### Your objective
Line by line, output the entries below exactly as they appear.

--- Data for analysis ---

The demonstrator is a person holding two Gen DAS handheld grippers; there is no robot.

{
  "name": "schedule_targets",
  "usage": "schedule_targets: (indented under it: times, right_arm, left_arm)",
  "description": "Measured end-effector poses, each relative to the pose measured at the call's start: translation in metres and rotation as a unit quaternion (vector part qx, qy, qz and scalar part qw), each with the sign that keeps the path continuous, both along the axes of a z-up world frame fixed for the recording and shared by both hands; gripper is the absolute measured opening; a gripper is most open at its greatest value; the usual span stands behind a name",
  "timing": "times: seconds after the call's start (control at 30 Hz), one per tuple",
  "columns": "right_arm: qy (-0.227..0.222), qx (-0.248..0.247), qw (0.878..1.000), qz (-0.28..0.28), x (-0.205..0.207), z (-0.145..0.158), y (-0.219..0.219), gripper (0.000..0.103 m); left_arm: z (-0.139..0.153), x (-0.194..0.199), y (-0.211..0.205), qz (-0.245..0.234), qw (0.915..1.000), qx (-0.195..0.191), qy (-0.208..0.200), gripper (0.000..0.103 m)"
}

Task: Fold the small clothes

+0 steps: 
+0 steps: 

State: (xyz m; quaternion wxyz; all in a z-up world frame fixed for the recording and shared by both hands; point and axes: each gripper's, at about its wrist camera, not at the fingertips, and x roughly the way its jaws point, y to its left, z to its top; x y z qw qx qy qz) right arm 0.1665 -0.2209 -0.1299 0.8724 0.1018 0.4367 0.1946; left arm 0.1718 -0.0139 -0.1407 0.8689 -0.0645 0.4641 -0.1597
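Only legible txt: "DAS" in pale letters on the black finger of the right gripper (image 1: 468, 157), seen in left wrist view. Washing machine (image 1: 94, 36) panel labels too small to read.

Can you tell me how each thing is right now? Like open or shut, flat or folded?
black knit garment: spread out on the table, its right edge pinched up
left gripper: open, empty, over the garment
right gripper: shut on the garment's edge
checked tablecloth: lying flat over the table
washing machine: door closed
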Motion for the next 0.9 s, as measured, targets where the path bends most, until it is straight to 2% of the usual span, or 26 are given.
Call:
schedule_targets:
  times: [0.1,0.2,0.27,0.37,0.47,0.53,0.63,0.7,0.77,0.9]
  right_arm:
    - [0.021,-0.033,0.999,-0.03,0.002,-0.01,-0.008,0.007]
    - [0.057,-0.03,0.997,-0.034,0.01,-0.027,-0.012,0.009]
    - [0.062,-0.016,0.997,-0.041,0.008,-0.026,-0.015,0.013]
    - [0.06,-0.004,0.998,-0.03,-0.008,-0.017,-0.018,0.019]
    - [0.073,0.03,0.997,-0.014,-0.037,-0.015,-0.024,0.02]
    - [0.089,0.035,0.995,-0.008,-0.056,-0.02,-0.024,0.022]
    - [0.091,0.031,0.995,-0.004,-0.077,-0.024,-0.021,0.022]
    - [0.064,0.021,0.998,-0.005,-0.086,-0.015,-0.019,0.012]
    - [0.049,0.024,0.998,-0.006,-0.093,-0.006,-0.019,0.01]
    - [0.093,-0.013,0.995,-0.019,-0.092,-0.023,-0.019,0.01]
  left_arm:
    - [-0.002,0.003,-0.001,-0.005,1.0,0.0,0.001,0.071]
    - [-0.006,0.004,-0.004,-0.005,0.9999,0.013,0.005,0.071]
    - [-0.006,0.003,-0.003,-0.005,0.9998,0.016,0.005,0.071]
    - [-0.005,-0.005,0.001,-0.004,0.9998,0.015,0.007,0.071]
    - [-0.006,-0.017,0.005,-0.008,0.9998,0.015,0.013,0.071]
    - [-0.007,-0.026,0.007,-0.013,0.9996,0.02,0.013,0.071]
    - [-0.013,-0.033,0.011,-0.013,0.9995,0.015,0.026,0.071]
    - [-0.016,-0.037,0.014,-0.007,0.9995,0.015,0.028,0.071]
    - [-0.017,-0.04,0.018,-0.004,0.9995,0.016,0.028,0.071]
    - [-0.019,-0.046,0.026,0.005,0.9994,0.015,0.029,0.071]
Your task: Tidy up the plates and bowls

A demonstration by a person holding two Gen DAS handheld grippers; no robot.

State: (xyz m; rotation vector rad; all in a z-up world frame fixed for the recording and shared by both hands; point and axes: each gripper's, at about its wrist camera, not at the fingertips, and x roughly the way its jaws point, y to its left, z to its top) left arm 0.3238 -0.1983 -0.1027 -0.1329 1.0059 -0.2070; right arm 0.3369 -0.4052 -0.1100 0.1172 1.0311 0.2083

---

### Answer to the problem
The demonstrator is a person holding two Gen DAS handheld grippers; there is no robot.

{
  "name": "schedule_targets",
  "usage": "schedule_targets: (indented under it: times, right_arm, left_arm)",
  "description": "Measured end-effector poses, each relative to the pose measured at the call's start: translation in metres and rotation as a unit quaternion (vector part qx, qy, qz and scalar part qw), each with the sign that keeps the path continuous, both along the axes of a z-up world frame fixed for the recording and shared by both hands; gripper is the absolute measured opening; a gripper is most open at its greatest value; the usual span stands behind a name",
  "timing": "times: seconds after the call's start (control at 30 Hz), one per tuple",
  "columns": "right_arm: qy (-0.227..0.222), qx (-0.248..0.247), qw (0.878..1.000), qz (-0.28..0.28), x (-0.205..0.207), z (-0.145..0.158), y (-0.219..0.219), gripper (0.000..0.103 m); left_arm: z (-0.139..0.153), x (-0.194..0.199), y (-0.211..0.205), qz (-0.245..0.234), qw (0.915..1.000), qx (-0.195..0.191), qy (-0.208..0.200), gripper (0.000..0.103 m)"
}

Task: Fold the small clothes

+0 steps: 
+0 steps: 

State: (xyz m; quaternion wxyz; all in a z-up world frame fixed for the recording and shared by both hands; point and axes: each gripper's, at about its wrist camera, not at the fingertips, and x roughly the way its jaws point, y to its left, z to its top; x y z qw qx qy qz) right arm 0.1665 -0.2209 -0.1299 0.8724 0.1018 0.4367 0.1946; left arm 0.1718 -0.0139 -0.1407 0.8689 -0.0645 0.4641 -0.1597
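Only legible txt: "DAS" in pale letters on the black finger of the right gripper (image 1: 468, 157), seen in left wrist view. Washing machine (image 1: 94, 36) panel labels too small to read.

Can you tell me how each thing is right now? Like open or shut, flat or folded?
black knit garment: spread out on the table, its right edge pinched up
left gripper: open, empty, over the garment
right gripper: shut on the garment's edge
checked tablecloth: lying flat over the table
washing machine: door closed
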Motion for the next 0.9 s, as measured, targets where the path bends most, until it is straight to 2% of the usual span, or 26 are given.
Call:
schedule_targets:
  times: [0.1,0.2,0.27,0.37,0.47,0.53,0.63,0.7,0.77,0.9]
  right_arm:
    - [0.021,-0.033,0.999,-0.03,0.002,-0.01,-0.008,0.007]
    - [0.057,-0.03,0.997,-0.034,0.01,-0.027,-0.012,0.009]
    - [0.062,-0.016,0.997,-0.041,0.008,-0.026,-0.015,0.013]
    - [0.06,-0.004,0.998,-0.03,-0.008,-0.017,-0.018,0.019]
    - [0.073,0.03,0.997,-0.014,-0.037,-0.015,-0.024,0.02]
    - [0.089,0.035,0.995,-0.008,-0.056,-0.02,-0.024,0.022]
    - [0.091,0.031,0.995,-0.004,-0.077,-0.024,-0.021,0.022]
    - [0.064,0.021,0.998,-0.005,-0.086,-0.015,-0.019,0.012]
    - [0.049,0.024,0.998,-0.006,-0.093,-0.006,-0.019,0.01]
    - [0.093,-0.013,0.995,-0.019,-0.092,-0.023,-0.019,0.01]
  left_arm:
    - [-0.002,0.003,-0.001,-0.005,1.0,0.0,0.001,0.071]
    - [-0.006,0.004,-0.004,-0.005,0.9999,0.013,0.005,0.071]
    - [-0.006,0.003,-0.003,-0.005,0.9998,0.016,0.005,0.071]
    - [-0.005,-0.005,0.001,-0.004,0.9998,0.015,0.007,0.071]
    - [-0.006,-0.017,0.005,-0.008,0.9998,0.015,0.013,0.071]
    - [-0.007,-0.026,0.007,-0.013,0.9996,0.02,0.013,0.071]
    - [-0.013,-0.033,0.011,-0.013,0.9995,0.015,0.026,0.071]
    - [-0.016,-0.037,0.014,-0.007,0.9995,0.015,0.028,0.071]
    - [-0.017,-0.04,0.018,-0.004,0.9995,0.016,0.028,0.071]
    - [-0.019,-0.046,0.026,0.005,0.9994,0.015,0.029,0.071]
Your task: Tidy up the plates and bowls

A demonstration by a person holding two Gen DAS handheld grippers; no robot.

State: (xyz m; rotation vector rad; all in a z-up world frame fixed for the recording and shared by both hands; point and axes: each gripper's, at about its wrist camera, not at the fingertips, and x roughly the way its jaws point, y to its left, z to its top) left arm 0.3238 -0.1983 -0.1027 -0.1329 1.0059 -0.2070; right arm 0.3369 -0.4052 -0.1100 0.1172 1.0311 0.2083

The work on the exercise is done.